Reputation: 303
I've been using Julia for multi-thread processing of large amounts of data and observed one interseting pattern. The memory usage (reported by htop
) slowly grows until the process is killed by OS. The project is complex and it is hard to produce a suitable MWE, but I carried out a simple experiment:
using Base.Threads
f(n) = Threads.@threads for i=1:n
x = zeros(n)
end
Now, I called f(n)
repeatedly for various values of n (somewhere between 10^4 and 10^5 on my 64 Gb machine). The result is that sometimes everything works as expected and memory gets freed after return, however sometimes this is not the case and an amount of used memory reported by htop
hangs at a large value even though it seems no computations are made:
Explicit garbage collecting GC.gc()
helps only a little, some memory is freed, but only a small chunk. Also, calling GC.gc()
sometimes in the loop in function f
helps, but the problem persists and, of course, performance is decreased. After exiting Julia, the allocated memory gets back to normal (probably freed by OS).
I've read about how julia manages its memory and how the memory is released only when memory tally is bigger than some value. But in my case, it results into process being killed by OS. It seems to me that GC somehow loses track of all allocated memory
Could anybody please explain this behaviour and how to prevent it without slowing down the code by repetitive calling of GC.gc()
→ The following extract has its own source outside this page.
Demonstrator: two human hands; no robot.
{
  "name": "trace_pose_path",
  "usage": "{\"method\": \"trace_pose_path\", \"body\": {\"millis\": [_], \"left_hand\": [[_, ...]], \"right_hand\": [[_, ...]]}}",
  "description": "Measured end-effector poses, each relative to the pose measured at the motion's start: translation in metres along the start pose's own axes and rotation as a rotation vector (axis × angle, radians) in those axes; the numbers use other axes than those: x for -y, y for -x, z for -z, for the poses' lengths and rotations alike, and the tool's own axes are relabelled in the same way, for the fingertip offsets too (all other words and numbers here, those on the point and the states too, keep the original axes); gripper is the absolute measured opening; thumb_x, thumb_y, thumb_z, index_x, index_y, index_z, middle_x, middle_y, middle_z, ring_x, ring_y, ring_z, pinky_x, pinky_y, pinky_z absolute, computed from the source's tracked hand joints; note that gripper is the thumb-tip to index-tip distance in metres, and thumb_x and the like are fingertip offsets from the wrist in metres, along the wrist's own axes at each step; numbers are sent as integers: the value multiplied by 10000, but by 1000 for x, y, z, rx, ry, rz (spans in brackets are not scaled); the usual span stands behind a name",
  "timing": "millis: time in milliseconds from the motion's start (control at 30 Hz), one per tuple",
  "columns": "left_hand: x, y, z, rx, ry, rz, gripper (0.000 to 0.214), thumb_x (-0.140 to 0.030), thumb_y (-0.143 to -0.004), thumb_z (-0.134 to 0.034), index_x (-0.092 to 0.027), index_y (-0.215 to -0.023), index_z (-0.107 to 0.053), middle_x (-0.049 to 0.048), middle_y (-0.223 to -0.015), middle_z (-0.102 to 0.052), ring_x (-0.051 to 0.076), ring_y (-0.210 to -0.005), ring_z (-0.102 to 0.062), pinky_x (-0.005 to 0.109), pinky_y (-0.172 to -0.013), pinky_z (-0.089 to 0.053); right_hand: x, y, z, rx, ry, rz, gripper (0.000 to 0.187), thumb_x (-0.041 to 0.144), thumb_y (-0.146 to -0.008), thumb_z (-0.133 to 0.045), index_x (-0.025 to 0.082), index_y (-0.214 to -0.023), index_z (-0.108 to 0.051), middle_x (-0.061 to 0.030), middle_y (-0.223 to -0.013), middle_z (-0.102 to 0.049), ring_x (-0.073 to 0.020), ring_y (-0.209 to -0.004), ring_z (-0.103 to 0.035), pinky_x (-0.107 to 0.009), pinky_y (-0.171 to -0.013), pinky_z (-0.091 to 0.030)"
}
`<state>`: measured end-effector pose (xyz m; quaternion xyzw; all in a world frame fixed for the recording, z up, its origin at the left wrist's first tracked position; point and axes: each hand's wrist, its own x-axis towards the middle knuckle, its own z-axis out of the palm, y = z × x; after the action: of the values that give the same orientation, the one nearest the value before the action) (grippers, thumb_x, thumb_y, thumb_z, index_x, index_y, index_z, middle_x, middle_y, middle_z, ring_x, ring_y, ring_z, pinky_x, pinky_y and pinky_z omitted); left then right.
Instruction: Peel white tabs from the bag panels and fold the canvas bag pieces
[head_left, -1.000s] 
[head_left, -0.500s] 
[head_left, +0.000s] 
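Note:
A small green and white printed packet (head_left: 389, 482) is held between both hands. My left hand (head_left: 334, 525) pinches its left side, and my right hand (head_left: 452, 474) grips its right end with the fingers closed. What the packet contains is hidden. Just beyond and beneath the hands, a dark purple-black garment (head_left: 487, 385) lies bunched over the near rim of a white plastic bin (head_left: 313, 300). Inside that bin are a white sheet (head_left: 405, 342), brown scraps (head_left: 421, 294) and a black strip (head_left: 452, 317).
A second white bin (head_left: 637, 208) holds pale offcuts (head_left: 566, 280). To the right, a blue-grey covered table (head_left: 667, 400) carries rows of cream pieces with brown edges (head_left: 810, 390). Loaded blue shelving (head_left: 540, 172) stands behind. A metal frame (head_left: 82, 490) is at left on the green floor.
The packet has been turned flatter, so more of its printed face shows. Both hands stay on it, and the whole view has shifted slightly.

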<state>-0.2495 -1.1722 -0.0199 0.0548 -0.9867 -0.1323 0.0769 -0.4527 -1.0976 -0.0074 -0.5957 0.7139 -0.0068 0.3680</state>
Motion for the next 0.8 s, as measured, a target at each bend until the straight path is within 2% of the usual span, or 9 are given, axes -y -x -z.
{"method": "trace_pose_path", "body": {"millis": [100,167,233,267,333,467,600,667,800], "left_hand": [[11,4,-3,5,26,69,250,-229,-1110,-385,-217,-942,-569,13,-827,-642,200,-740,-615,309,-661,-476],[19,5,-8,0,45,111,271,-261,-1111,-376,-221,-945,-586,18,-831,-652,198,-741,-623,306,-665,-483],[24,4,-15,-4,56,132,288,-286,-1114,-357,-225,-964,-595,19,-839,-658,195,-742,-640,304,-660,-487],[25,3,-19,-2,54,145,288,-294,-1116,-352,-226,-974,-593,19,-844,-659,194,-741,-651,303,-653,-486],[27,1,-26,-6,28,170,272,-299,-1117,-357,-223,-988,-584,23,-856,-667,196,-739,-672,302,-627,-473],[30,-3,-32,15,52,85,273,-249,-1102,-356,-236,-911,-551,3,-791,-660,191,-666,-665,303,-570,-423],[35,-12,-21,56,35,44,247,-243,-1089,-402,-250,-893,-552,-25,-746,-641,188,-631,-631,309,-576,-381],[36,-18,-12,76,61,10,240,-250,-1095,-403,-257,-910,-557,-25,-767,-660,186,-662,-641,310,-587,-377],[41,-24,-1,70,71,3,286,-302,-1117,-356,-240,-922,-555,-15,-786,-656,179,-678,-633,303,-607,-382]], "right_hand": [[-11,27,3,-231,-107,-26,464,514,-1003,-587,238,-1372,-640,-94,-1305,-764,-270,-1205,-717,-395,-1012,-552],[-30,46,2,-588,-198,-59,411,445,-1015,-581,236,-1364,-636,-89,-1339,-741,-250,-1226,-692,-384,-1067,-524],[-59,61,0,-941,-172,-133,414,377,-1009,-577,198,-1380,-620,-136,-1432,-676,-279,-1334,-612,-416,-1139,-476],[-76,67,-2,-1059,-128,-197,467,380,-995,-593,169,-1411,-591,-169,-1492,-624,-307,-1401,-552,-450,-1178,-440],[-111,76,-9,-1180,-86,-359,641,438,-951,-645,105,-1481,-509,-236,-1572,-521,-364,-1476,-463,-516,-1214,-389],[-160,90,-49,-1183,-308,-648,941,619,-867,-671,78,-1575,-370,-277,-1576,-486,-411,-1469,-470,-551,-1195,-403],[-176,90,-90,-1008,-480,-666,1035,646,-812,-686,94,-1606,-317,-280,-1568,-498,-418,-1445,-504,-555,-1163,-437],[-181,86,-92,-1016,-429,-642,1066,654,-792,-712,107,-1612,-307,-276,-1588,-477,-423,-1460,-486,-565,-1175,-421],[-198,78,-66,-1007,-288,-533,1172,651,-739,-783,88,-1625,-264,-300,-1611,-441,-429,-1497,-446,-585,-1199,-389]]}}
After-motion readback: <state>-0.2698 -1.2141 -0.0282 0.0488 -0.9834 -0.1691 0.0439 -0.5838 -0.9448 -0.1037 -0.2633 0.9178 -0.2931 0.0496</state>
? And why is garbage collection broken in this way?
More details:
Here is my versioninfo
output:
julia> versioninfo()
Julia Version 0.7.0
Commit a4cb80f3ed (2018-08-08 06:46 UTC)
Platform Info:
OS: Linux (x86_64-pc-linux-gnu)
CPU: Intel(R) Xeon(R) Platinum 8124M CPU @ 3.00GHz
WORD_SIZE: 64
LIBM: libopenlibm
LLVM: libLLVM-6.0.0 (ORCJIT, skylake)
Environment:
JULIA_NUM_THREADS = 36
Upvotes: 12
Views: 1344
Reputation: 65
I have been experiencing similar issues when using Distributed.jl. Likewise, I have tried GC.gc()
on each worker process, which helps alleviate memory consumption somewhat but for large tasks it eventually cripples the machine/process and the only fix is to restart Julia.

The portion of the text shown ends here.